__Available data__:
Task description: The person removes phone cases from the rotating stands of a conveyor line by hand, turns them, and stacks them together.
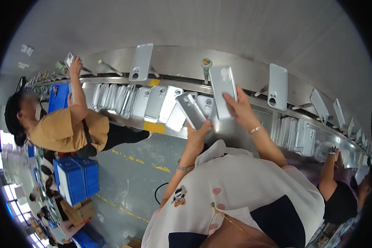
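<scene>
Left hand [198, 132]: clenched around a silver phone back cover [191, 109], held tilted just below the row of covers [153, 103] lying on the steel conveyor desk [235, 132].
Right hand [239, 108]: grasping a second silver cover [223, 91] upright, next to the post [206, 68] above that row.
Hanging covers: one [141, 62] left of the post, one [277, 87] right of it, each on its own peg.
Step in hand: by my reading, lifting covers from the row and mounting them on pegs.
Next move calls for: lining the right hand's cover onto a free peg, then a steady release.
Co-worker's hand [75, 66]: far left of the post, touching another cover.
</scene>
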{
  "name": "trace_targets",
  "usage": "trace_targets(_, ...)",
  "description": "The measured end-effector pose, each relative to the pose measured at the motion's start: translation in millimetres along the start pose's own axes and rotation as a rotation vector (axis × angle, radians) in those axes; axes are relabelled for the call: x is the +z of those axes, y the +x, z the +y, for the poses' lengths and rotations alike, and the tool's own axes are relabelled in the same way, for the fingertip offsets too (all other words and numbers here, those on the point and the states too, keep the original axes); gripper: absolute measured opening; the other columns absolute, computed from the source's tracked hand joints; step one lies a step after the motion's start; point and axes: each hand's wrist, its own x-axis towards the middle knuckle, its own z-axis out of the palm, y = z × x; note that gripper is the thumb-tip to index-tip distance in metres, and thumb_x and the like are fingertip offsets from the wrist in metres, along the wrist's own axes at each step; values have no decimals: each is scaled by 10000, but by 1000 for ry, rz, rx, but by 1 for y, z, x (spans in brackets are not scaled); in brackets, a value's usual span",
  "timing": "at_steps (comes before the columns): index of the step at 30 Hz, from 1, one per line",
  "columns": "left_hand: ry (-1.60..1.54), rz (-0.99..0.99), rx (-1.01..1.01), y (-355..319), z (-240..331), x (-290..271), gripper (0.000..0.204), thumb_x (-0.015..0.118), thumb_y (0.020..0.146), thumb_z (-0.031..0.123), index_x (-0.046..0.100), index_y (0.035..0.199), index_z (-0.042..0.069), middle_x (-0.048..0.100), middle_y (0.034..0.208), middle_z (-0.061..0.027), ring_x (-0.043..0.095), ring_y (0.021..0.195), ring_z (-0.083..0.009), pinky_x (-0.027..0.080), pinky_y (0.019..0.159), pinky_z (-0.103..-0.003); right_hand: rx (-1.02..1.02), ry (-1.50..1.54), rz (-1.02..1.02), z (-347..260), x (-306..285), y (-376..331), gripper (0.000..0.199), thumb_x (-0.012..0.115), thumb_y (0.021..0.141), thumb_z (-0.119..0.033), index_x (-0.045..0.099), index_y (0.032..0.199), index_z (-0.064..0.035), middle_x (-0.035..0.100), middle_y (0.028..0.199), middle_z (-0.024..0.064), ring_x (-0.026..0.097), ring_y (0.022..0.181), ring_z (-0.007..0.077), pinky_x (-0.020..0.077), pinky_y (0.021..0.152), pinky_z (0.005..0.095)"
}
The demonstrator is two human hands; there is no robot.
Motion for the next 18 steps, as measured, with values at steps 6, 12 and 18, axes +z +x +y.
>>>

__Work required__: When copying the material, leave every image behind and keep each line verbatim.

__Answer section__:
Task description: The person removes phone cases from the rotating stands of a conveyor line by hand, turns them, and stacks them together.
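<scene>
Left hand [198, 132]: clenched around a silver phone back cover [191, 109], held tilted just below the row of covers [153, 103] lying on the steel conveyor desk [235, 132].
Right hand [239, 108]: grasping a second silver cover [223, 91] upright, next to the post [206, 68] above that row.
Hanging covers: one [141, 62] left of the post, one [277, 87] right of it, each on its own peg.
Step in hand: by my reading, lifting covers from the row and mounting them on pegs.
Next move calls for: lining the right hand's cover onto a free peg, then a steady release.
Co-worker's hand [75, 66]: far left of the post, touching another cover.
</scene>
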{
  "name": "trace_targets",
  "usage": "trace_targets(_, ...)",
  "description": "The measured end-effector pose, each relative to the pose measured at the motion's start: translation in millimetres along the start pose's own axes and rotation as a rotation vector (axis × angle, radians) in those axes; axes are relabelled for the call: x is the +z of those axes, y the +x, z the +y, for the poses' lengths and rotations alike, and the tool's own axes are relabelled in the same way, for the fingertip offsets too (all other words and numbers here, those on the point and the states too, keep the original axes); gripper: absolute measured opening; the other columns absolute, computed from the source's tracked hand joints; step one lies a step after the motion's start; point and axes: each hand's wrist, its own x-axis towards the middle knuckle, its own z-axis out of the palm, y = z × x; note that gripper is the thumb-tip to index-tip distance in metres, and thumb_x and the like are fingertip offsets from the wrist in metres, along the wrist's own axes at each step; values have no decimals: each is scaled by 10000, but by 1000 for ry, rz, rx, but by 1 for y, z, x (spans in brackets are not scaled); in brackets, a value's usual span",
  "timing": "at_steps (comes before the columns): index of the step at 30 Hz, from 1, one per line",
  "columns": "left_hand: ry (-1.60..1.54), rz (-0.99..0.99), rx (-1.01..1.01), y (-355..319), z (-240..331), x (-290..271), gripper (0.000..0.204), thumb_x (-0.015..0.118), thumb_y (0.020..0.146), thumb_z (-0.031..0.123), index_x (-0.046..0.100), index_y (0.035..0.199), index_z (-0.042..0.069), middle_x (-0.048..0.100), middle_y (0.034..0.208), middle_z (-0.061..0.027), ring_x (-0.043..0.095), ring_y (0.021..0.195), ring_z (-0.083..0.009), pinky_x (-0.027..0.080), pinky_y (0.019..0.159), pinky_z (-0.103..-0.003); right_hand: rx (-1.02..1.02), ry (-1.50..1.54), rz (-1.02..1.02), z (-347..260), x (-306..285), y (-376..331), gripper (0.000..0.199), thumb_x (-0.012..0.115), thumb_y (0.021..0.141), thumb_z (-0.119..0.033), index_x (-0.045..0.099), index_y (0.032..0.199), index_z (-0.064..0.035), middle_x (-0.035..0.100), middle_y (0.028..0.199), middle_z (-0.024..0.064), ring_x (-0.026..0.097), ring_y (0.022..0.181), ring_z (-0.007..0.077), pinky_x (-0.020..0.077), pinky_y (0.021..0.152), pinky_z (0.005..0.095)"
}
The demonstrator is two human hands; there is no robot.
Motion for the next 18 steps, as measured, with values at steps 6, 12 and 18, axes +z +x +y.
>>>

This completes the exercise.